NOTE: This style of braiding isn't very hard to learn but takes time and effort to master. I strongly suggest that if you are new, to make a practice braiding job one or two times before the show. It would also be wise to practice your first braiding jobs on a horse that just sleeps on the cross ties. A wiggley horse is hard to braid, especially in the beginning. I usually take about an hour and a half to do a good braiding job. However, my trainer can do a braiding job in 40 minutes and I know another experienced trainer who can do it in 20. Speed comes with experience. Also, be patient! It can be infuriating when you have to redo a braid several times, but keep your cool anyway.

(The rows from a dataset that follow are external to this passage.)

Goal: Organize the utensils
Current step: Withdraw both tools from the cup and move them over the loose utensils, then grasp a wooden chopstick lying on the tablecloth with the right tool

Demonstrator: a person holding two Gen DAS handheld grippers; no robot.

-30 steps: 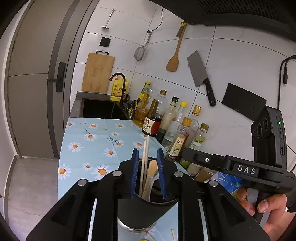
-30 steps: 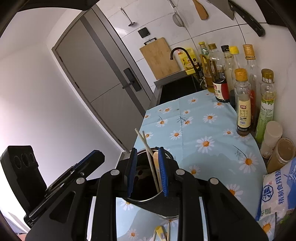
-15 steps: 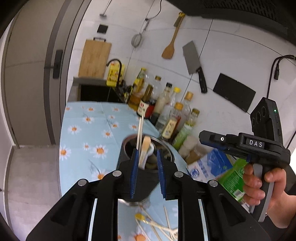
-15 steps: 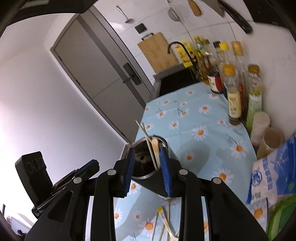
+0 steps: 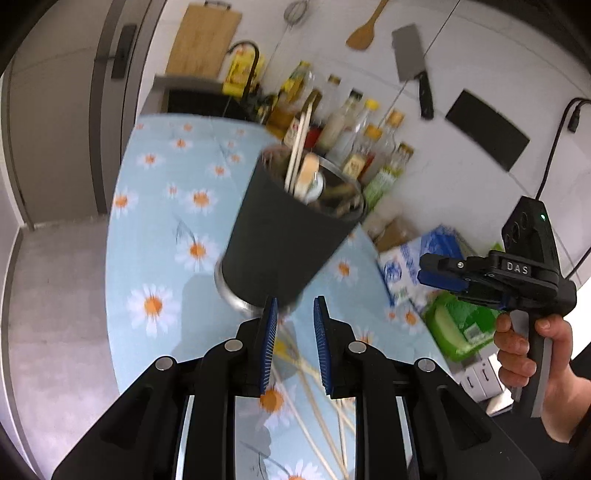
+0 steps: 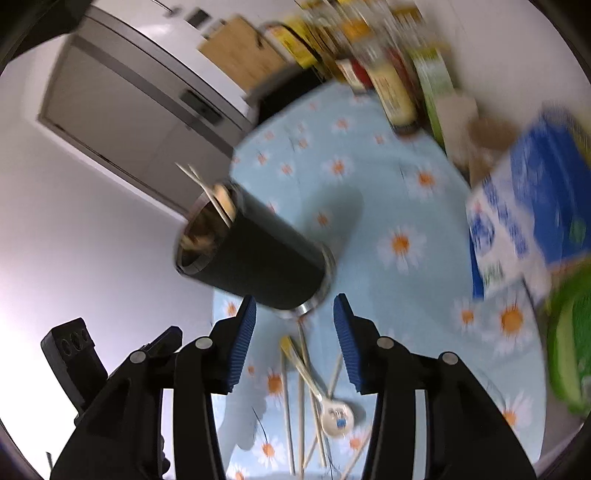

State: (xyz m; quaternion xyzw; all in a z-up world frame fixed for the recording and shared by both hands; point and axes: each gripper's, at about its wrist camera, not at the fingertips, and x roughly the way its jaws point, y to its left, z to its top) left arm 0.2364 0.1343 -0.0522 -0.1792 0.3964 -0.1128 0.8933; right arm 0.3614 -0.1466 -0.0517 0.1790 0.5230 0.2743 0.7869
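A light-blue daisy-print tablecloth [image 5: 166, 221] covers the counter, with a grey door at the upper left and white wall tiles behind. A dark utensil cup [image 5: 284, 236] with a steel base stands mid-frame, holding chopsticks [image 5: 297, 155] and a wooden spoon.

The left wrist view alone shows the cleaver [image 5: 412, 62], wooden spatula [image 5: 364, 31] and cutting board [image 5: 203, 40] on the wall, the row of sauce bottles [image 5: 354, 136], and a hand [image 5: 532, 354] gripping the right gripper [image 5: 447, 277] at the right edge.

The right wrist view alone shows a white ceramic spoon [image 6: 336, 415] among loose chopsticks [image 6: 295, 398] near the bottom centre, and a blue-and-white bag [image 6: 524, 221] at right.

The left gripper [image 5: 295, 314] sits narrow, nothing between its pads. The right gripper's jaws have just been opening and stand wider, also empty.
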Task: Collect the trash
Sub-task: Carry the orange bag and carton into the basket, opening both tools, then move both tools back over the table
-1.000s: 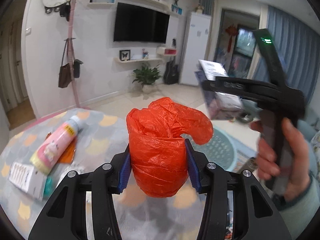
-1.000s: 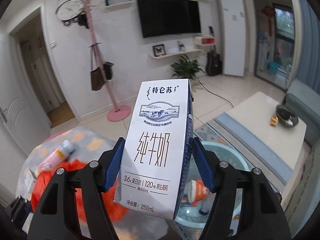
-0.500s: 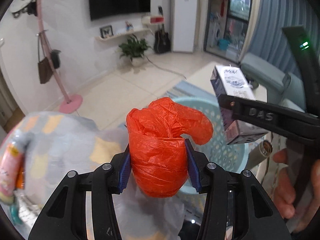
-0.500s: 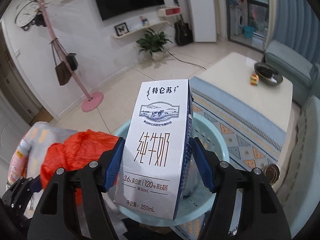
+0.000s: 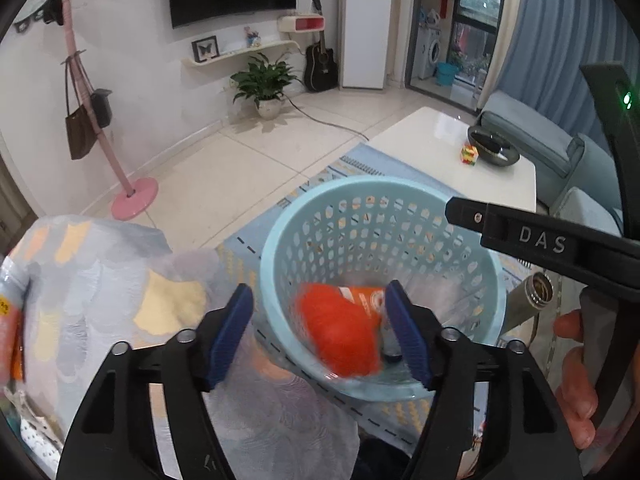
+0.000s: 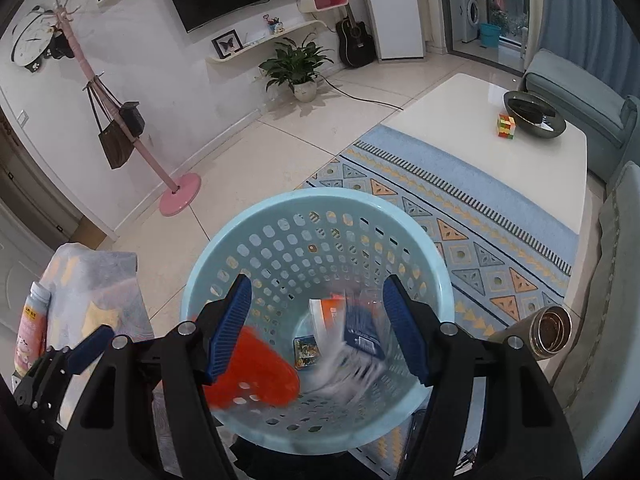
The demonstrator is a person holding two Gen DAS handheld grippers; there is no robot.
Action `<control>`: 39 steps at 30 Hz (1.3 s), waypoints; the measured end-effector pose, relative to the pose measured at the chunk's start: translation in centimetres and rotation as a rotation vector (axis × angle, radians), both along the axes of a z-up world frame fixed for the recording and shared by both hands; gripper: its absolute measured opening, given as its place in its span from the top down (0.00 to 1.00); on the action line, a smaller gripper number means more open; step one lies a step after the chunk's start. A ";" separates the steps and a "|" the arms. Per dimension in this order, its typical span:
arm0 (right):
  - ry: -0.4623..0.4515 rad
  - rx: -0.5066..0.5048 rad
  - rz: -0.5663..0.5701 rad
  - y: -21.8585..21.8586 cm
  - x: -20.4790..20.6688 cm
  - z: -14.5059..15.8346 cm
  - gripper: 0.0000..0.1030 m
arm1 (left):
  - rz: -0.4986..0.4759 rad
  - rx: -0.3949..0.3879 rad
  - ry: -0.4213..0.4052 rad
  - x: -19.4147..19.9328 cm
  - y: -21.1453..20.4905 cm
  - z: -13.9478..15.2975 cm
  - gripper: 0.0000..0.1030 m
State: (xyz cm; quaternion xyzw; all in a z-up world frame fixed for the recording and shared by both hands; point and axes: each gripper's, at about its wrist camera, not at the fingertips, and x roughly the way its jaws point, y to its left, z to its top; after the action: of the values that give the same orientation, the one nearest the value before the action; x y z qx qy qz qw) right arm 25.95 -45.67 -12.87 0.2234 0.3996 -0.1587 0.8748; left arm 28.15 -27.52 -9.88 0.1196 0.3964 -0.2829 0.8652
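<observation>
Both grippers hang over the blue basket on the patterned rug. The left gripper has just been opening, nothing between its pads now; the orange bag is blurred inside the basket. The right gripper is wide open too, milk carton a blur inside the basket. White coffee table beyond the basket, tiled floor past it.

The orange bag is a blur in the basket. The milk box is smeared too. A pink bottle is cut off.
</observation>
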 end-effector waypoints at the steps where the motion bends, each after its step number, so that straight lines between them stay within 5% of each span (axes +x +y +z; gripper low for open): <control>1: -0.002 -0.001 0.002 0.1 -0.1 0.1 0.37 | 0.001 -0.022 0.003 0.0 0.4 0.3 0.29; 6: -0.012 -0.004 0.008 0.6 -0.6 0.6 0.37 | 0.005 -0.124 0.030 -0.6 1.9 1.6 0.23; 19: -0.100 -0.028 0.091 4.7 -2.1 5.7 0.37 | 0.087 -0.214 -0.061 -4.9 7.9 5.1 0.22; 29: -0.199 -0.071 0.226 12.5 -2.4 9.9 0.30 | 0.320 -0.211 -0.117 -8.0 19.1 5.8 0.20; 39: -0.217 -0.123 0.466 24.2 -1.4 9.8 0.30 | 0.643 -0.264 -0.109 -7.6 32.1 7.2 0.17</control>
State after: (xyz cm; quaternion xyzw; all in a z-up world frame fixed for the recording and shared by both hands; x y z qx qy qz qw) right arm 24.57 -21.51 -3.10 0.0876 0.3338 0.0478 0.9374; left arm 20.53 4.62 -2.67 -0.1092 0.3270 -0.0379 0.9379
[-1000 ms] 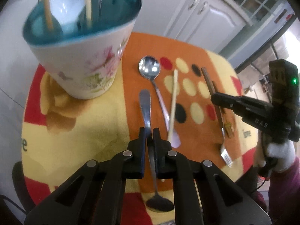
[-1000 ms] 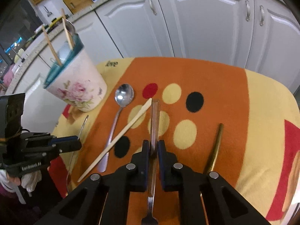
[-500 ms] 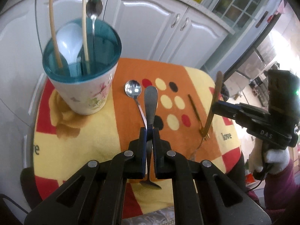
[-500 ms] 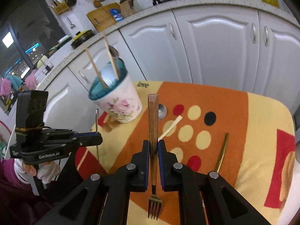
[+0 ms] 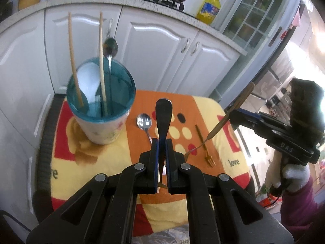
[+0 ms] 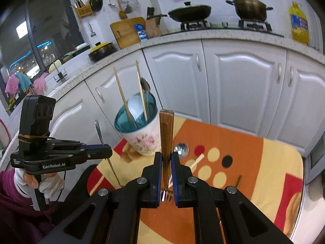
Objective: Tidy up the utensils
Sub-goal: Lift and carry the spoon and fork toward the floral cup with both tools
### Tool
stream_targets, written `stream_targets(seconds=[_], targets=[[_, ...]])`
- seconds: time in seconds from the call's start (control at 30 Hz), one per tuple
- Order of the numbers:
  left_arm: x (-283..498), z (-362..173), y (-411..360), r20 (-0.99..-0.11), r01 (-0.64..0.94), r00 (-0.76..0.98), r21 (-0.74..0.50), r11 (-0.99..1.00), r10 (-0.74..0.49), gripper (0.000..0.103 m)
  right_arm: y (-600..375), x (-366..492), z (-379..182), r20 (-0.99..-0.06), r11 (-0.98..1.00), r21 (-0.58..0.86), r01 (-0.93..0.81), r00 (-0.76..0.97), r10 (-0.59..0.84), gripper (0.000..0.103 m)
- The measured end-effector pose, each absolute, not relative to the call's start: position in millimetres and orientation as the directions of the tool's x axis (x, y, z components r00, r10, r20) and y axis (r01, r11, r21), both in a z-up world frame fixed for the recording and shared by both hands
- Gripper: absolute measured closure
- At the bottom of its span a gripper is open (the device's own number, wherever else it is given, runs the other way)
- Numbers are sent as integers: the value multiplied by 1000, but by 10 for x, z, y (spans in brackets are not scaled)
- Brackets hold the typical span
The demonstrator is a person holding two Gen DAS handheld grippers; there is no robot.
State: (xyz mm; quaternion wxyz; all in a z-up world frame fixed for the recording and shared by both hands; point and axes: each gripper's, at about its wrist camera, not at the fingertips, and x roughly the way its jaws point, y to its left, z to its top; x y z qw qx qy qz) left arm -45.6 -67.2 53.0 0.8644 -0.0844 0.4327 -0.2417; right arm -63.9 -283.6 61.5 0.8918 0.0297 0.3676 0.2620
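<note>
1. Your left gripper (image 5: pixel 161 142) hides the middle of the dark-handled spoon (image 5: pixel 163 113) it grips; only the handle end above the fingers and a sliver of the bowl below them show.
2. Your right gripper (image 6: pixel 166 158) is clamped on the wooden-handled fork (image 6: pixel 166 130); its tines peek out low between the fingers, partly hidden.
3. In the left wrist view, the far end of that fork's handle blurs against the bright fridge behind it.
4. The chopstick (image 6: pixel 196 161) on the surface is largely covered by the right fingers, and it cannot be found in the left wrist view.
5. The floral cup (image 5: pixel 101 126) stands at the far left of the cloth-covered surface (image 5: pixel 67 174), holding two chopsticks, a white spoon and a metal spoon.
6. The silver spoon (image 5: pixel 144 122) and the gold fork (image 5: pixel 203 144) lie flat on the cloth.
7. Compared with a second ago, both held utensils are off the cloth and well above it, both grippers are higher, and the kitchen counter has come into view.
</note>
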Motion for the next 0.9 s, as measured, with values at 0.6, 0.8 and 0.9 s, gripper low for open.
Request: stream_targets(seconds=[0.6,0.8,0.9], targets=[[-75,1266,-26,-605,251,687,-322,913,-403,99,-2382,-341,1361,-530,838,144,-526,674,514,95],[65,1297,94,-599,207,717,-305,929,-357,99,-2241,-186,1462,-510,835,143,-531,683,522,95],[141,1284,116,-601,186,729,-289,939,-329,99,-2166,-101,1481,-509,835,142,-532,684,523,95]])
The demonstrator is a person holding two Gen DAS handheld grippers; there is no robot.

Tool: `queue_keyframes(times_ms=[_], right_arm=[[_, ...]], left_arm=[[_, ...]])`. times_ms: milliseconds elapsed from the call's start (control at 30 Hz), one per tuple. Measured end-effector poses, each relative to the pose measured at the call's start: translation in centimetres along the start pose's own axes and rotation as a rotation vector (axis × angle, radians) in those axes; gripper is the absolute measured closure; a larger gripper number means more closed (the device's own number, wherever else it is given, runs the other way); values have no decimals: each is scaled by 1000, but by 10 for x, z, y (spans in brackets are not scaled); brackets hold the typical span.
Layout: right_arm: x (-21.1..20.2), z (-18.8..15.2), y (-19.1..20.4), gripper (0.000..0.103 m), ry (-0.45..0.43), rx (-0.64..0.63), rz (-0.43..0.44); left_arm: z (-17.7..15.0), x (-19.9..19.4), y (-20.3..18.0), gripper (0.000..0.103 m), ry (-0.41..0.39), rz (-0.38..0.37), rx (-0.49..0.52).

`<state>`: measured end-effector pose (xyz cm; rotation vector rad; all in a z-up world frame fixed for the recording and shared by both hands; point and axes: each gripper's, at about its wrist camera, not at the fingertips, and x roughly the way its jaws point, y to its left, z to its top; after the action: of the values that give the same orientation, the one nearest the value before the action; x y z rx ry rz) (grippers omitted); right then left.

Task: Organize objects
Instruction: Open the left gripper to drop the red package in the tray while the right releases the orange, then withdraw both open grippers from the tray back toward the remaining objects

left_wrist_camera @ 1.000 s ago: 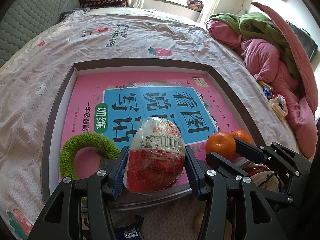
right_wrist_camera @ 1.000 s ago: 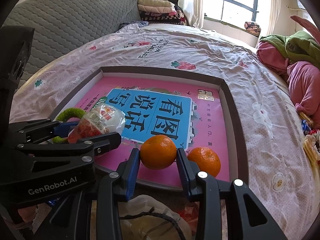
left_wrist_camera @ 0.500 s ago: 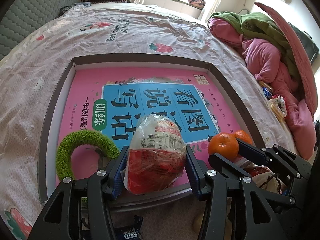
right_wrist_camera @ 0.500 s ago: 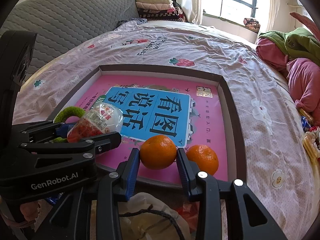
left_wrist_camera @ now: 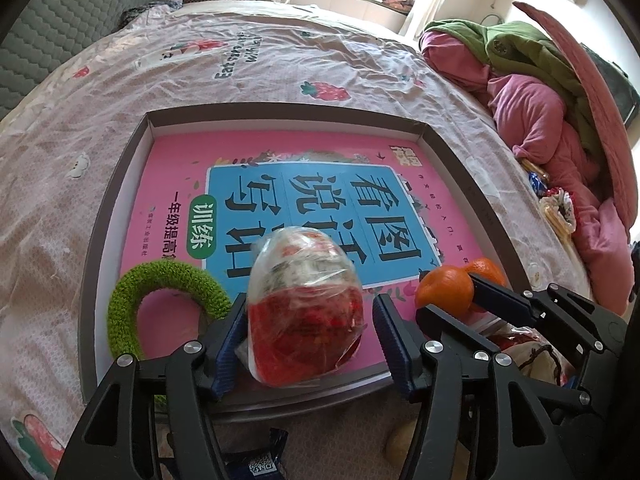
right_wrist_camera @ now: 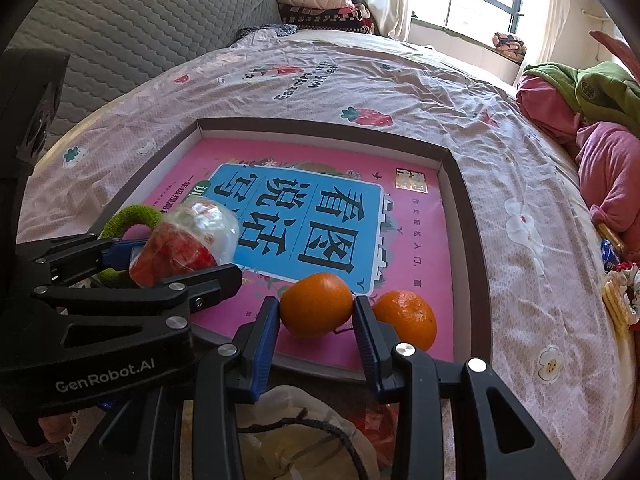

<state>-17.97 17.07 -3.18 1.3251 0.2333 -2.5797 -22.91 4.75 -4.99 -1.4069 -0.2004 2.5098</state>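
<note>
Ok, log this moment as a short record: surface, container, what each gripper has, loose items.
surface: bed with a strawberry-print sheet
container: shallow tray lined with a pink book cover
left gripper: around a plastic-wrapped red and white packet, right pad slightly off it
right gripper: closed on an orange
loose in tray: second orange, green fuzzy ring

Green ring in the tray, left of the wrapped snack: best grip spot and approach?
Grip the green ring across its band at the top of the arch, coming from above with one jaw in the hole and one outside. It lies flat in the tray, so a side approach would likely meet only the low fuzzy edge. Its near end is hidden behind the left gripper.
</note>
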Motion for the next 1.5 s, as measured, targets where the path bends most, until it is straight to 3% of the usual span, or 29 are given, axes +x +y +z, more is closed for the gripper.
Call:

Tips to make Braiding (sort of) more fun


This refers to all types of braids - not just hunter braids ;-)
Braiding can be mind bogglingly boring. I highly recommend having a friend braid his/her horse with you. Though, don't expect much conversation the first time around because you both will be concentrating too hard to talk. Once you don't have to think too much, I suggest some of your favorite music playing. You know you're getting good when you can sing, dance, and braid at the same time. (Yes, it can be done, and it is quite a sight to see.) I also prefer to braid in a busy place. It seems to make the time go by faster. Braiding can also be a rather tiresome job, so I recommend doing it earlier on in your day of preparing for the show. I also suggest having food and drink with you. With a rather large job ahead of you, you are bound to get hungry. I find salted crackers and water are the best.

HAVE FUN! :-D

Instructions by Cait Jenkins. Please do not remove them from this site. (Although all instructions on this site are written with the intent to be printed out).

English Style Plaits

For a long time the most popular style of mane plaiting in Australia was the Australian rosettes, instructions for which are given further down this page. However, over the past two seasons or so, the softer looking 'english' style plaits have become very fashionable. Although for Australian rosettes the mane has to be quite thin, for english plaits the mane is still short (around 10cm long) but thicker. Before you plait, the mane has to be clean and freshly brushed. The following instructions are the way I have adapted many other peoples methods to the way that suits me. Thankyou to Heather Bryce for initially telling me how to do them.

You will need:

  • A spray bottle of water
  • A mane and tail comb
  • Rubber bands that match your horses mane (the ones made for manes are the best)
  • Blunt ended needle with a not too small eye
  • Plaiting thread the same colour as your horses mane
  • Hair spray and gel
One of the great things about english plaits is that you don't do very many! Divide the mane up into approx 9 or 11 (make sure it is an odd number) of even sized bunches, and secure with a rubber band. I work from the withers to the poll, (make sure you have clipped a bridle path behind your horses ears of around 7 cm)and do step one to all bunches before then doing step two and three to each plait.

Step One:
Wet each section thoroughly (add gel if you want) and plait down securely each bunch. The very top should be not quite as tight as the rest. When you reach the end and secure it with a rubber band, with the last twist double over the end of the plait, so that the end of the plait is round, and not bristly with hairs. (see photo). This becomes important later. If you are doing a turnout class you should secure the end with thread. Thread your needle with approximately 20-25cm of thread and poke it through the rubber band three times, so that you end up with the needle hanging down underneath the plait. By poking it through the rubber band you are making the thread much more secure then if you just wrapped it around the end. BTW, you always plait on the right side of the neck, although it looks like I have done the left side as Tisca's neck is down as he was eating.

Step Two:
Now that you have the thread hanging beneath the plait, take the needle and poke it through the top of the plait, right at the base of the mane, from underneath. This will have the effect of doubling the plait over. Secure this folded over plait together by stitching down the plait, making sure you end up with the needle once again underneath the plait, hanging out the end. (see diagram - I've used blue thread so hopefully you can see it). If you haven't folded the end of the plait over earlier, bristly bits will stick out the top - which is *not* a good look ;-).
If you want dressage style plaits, this is the stage when you wrap the white electrical tape around the doubled over plait, and that's it. I've never done dressage plaits before, but I'm pretty sure that that's how you do it.

Step Three:
Take the needle and poke it through the top of the plait as you did before, so you are doubling the plait once again. Secure this by stitching through the plait a number of times. You don't have to tie it off, just cut off the end of the thread if necessary. You should end up with a plait looking similar to the photo of the finished plait at the beginning of these instructions. If not, then the mane probably isn't short enough.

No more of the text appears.